May 3 (Bloomberg) -- Kamada Ltd., a maker of treatments for hereditary lung diseases, is in talks with potential partners to help sell an inhaled version of its AAT medicine in Europe, said Chief Executive Officer David Tsur.
“We have been approached by several companies and we want to identify a partner this year,” Tsur said in an interview at the Tel Aviv Stock Exchange. “There are a handful of players we are talking to right now.”
Kamada of Nes Ziona, Israel, is testing the medicine on patients with a genetic condition called Alpha-1 Antitrypsin deficiency that can lead to liver and lung damage. The market for the drug is worth at least $500 million in Europe and the company seeks to win approval from European regulators next year, according to Tsur.
“The kind of strategic partner we are looking for will be able to cover most of the European geography and have respiratory expertise,” the executive said.
Kamada’s shares rose for the first time in four days, adding 2.4 percent to 26.60 shekels as of the 4:30 p.m. close in Tel Aviv.

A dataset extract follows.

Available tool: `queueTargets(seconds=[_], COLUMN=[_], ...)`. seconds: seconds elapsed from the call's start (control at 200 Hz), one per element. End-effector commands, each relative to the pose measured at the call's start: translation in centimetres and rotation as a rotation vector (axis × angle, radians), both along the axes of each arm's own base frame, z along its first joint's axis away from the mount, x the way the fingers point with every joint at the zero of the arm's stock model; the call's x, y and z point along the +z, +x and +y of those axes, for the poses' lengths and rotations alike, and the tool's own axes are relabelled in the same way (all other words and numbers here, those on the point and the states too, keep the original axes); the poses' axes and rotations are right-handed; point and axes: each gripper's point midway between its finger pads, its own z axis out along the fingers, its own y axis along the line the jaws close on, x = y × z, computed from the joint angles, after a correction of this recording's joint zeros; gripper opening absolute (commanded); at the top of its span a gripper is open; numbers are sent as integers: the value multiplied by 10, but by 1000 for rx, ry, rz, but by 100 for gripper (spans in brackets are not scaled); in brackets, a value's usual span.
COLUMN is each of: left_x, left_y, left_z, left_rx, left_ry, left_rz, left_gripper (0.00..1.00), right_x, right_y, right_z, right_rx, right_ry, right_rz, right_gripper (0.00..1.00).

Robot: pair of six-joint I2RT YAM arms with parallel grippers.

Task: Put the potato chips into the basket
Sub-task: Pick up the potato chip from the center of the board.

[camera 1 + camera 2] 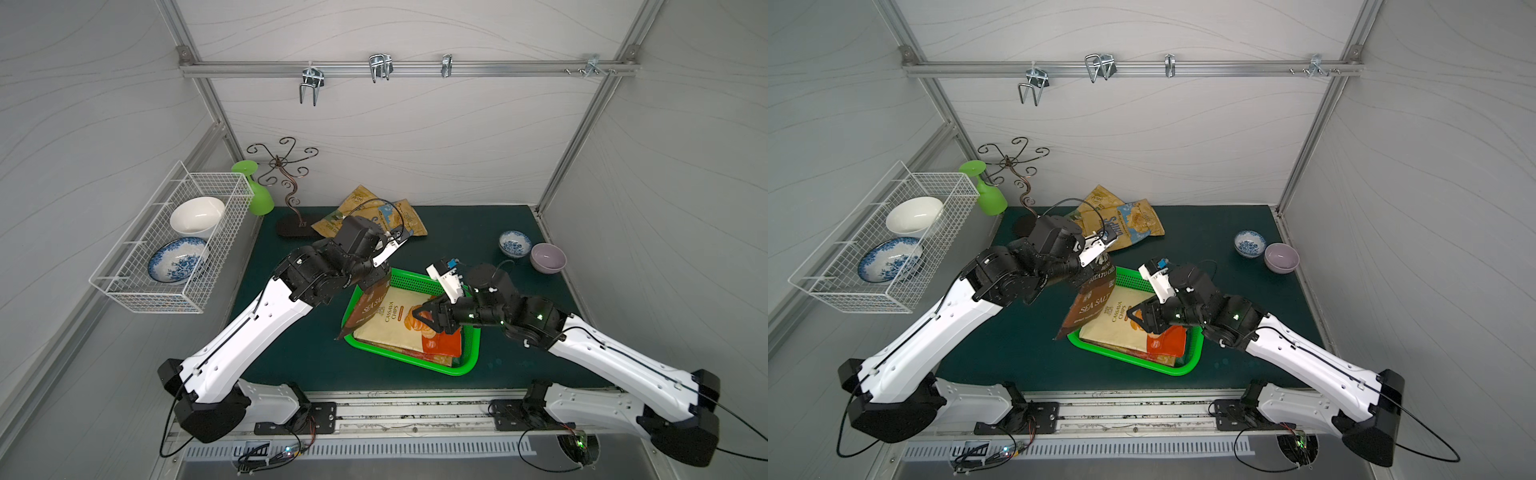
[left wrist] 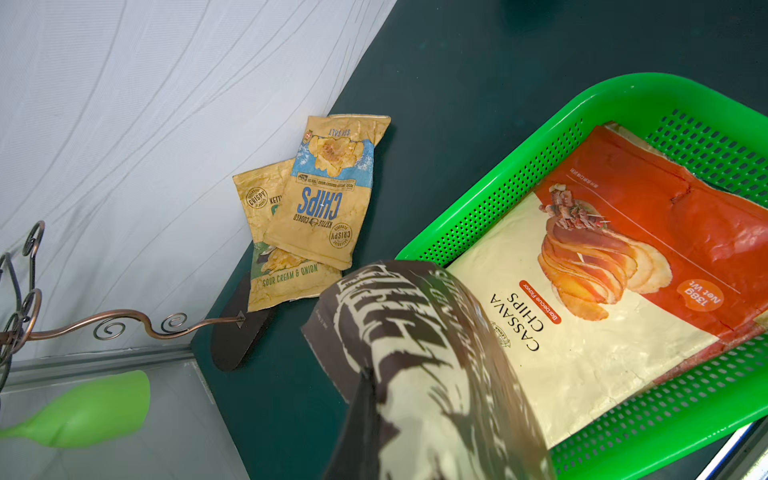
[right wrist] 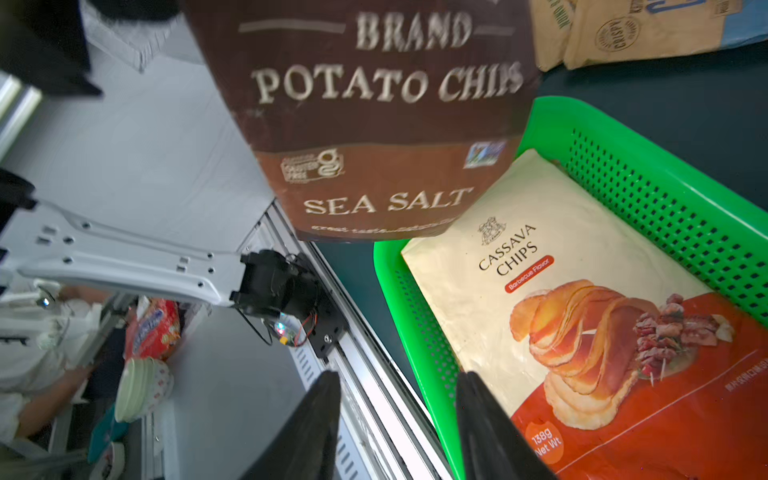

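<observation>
1. The step in hand is loading another bag. The left hand carries a brown bag marked sea salt potato chips. The bag hangs tilted above the near left corner of the green basket, with its lower end out past the rim over the tabletop.
2. The left hand is clenched on the top edge of the brown bag. The left wrist view shows one dark finger pressed against the curled top.
3. The right hand is released. The right wrist view shows its two fingers well apart with nothing between them. It hovers low over the cassava bag, which lies flat on top in the basket. I cannot tell whether it touches that bag.
4. Edges of other bags show under the cassava bag.
5. Two tan bags overlap at the back of the tabletop, by the wall, and are not yet loaded.
6. My judgement of the next move: shift the brown bag further over the basket, lower it until it lies on the cassava bag, then let go. The right hand sits in that space and probably needs to clear out first.
</observation>
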Motion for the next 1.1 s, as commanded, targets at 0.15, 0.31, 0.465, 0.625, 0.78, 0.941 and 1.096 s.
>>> queueTargets(seconds=[0.15,0.31,0.465,0.625,0.78,0.941,1.096], left_x=[27,32,35,37,37,35,35], left_y=[7,5,5,6,12,18,19], left_z=[-5,-7,-9,-10,-7,-4,-4], left_rx=[36,30,31,32,56,95,104], left_ry=[-90,-112,-121,-128,-107,-86,-91], left_rz=[-43,-34,-31,-30,-50,-65,-56], left_gripper=[0,0,0,0,0,0,0], right_x=[-11,-22,-28,-38,-34,-20,-23], right_y=[-11,16,36,50,31,6,5], right_z=[23,28,32,35,50,60,68], right_rx=[41,-73,-137,-183,-98,-14,-17], right_ry=[-28,-91,-134,-161,-78,10,9], right_rz=[-108,-160,-221,-215,-186,-194,-197], right_gripper=[63,70,70,67,68,71,85])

The company already sells an intravenous version of the compound, which brought in U.S. sales of 93 million shekels ($24.5 million) for Kamada last year, with Baxter International Inc. An inhaled version would have no rival and be easier to administer, according to Tsur.
Kamada expects 2012 sales to rise to about 257 million shekels from 213 million shekels last year, the company said in an April 1 statement. The stock has gained 30 percent this year, giving the company a market value of 735 million shekels.
“The potential of the inhaled medicine is huge,” said Nir Zonenberg, head of research at Meitav Investment House, which holds about 5 percent of Kamada. “The IV treatment in the U.S. already justifies the company’s current market cap. The inhalatory treatment is the major upside.”
Kamada has been approached by investment banks to list shares on the Nasdaq and other exchanges, according to Tsur. The company will probably sell shares on another exchange at some point, though he declined to say when.
“We consider this from time to time,” he said. “The value of the company in Tel Aviv does not reflect, in our opinion, the true value of the company. We have sales of nearly $70 million, two products in phase III, and one product in phase II. We have the infrastructure to produce hundreds of millions of dollars worth of sales.”